- UKRI’s Future Leaders Fellowships aim to address major global issues and commercialise innovation
- Cranfield academic’s project will bring all human activity contributors to global warming into the same framework
- Easy-to-use tools will help decision makers turn climate ambition into effective action
A Cranfield University lecturer has been named as one of the most promising science and research leaders in the UK for her project to develop a more holistic and accurate approach to assessing what contributes to climate change.
Dr Michelle Cain, Lecturer in Environmental Data Analytics in the Centre for Environmental and Agricultural Informatics, has been awarded funding by UK Research and Innovation’s (UKRI) flagship Future Leaders Fellowships programme which aims to address major global issues and commercialise innovation.
The project, ‘Reframing non-CO2 climate mitigation approaches to limit global warming’, will bring all those human activities that contribute to global warming – such as short- and long-lived greenhouse gas emissions, aerosol emissions and land use changes – into the same framework, based on how much they raise or lower the temperature.
Currently, the metric-based approaches to represent CO2-equivalence consistently fail to accurately represent the impact short-lived pollutants like methane have on temperature. Dr Cain’s work will accurately capture the impact of reducing (or increasing) emissions of such gases on global warming levels.
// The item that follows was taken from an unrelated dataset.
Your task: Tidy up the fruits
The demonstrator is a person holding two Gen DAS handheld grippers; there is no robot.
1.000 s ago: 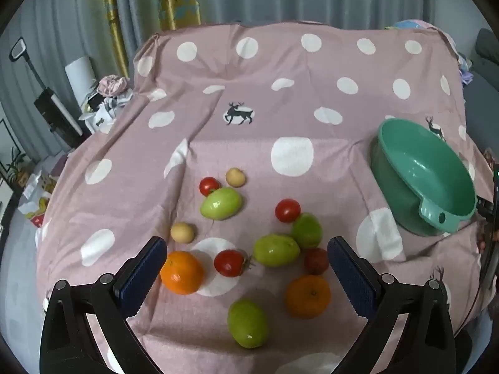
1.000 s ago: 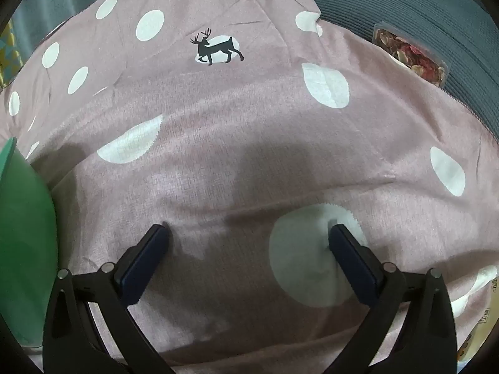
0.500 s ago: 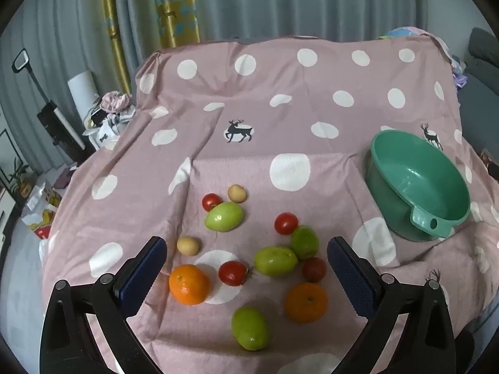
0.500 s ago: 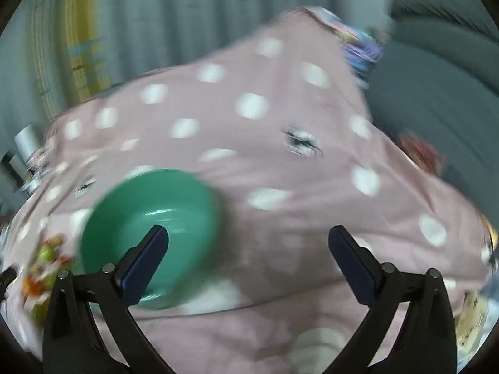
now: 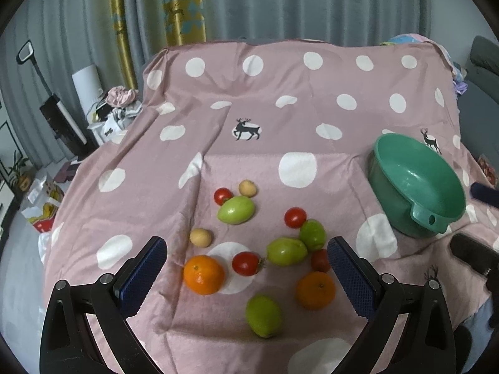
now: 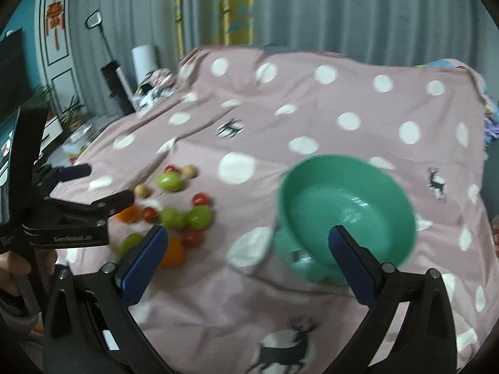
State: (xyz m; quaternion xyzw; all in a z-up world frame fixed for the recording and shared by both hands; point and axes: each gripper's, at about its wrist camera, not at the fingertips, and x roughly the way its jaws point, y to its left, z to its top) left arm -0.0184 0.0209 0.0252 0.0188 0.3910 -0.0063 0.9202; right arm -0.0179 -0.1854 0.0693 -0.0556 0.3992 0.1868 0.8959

Agriculture key to non-CO2 climate mitigation
Agriculture will be a key focus of the research, as it is responsible for a large proportion of the world’s methane and nitrous oxide emissions. Asan essential sector for food security it represents acritical factor for non-CO2 climate mitigation.
Dr Cain said: “Climate science is well understood and governments worldwide have committed on paper to reducing emissions in order to limit global warming. My aim is to help decision-makers turn that ambition into action with accurate tools, in particular for climate pollutants other than carbon dioxide, which have been less accurately represented in many analyses.
“The programme distills our understanding of the climate system into easy-to-use tools which can help with real-world decision making. By putting all greenhouse gases on an equal footing, trade-offs can be assessed in sectors such as agriculture, which generates methane and nitrous oxide emissions, but contributes little to carbon dioxide emissions.”
Facilitating analysis and decision making
The web-based tools developed will mean that government decision makers and environmental policymakers can accurately evaluate the impact of different actions on temperature over different timescales. Unless decision makers are using climate models, which they fund through their own researchers, to simulate mitigation actions, or have their own analysts, this is currently not available to them.
The research will initially focus on the largest two contributors to current warming of the non-CO2 pollutants – methane and nitrous oxide – but will also consider aerosol, CFCs and their replacement HFCs, and other factors such as albedo (how reflective a surface is) and land-use changes
The project will involve collaboration with partners in Japan and New Zealand, along with colleagues at Cranfield, including the Sustainability Group in Cranfield School of Management.
UKRI Chief Executive, Professor Dame Ottoline Leyser, said: “The Future Leaders Fellowships provide researchers and innovators with the freedom and generous long-term support to progress adventurous new ideas, and to move across disciplinary boundaries and between academia and industry.”
The UKRI Future Leaders Fellowship scheme helps universities and businesses in the UK recruit, develop and retain the world’s best researchers and innovators, regardless of their background. Researchers can apply for substantial long-term funding to support their research or innovation and develop their careers, with each fellowship lasting four to seven years.
Notes for editors
UK Research and Innovation works in partnership with universities, research organisations, businesses, charities, and government to create the best possible environment for research and innovation to flourish. We aim to maximise the contribution of each of our component parts, working individually and collectively. We work with our many partners to benefit everyone through knowledge, talent and ideas.
Operating across the whole of the UK with a combined budget of more than £7 billion, UK Research and Innovation brings together the seven research councils, Innovate UK and Research England.
About Cranfield University
Cranfield University is a specialist postgraduate university that is a global leader for education and transformational research in technology and management.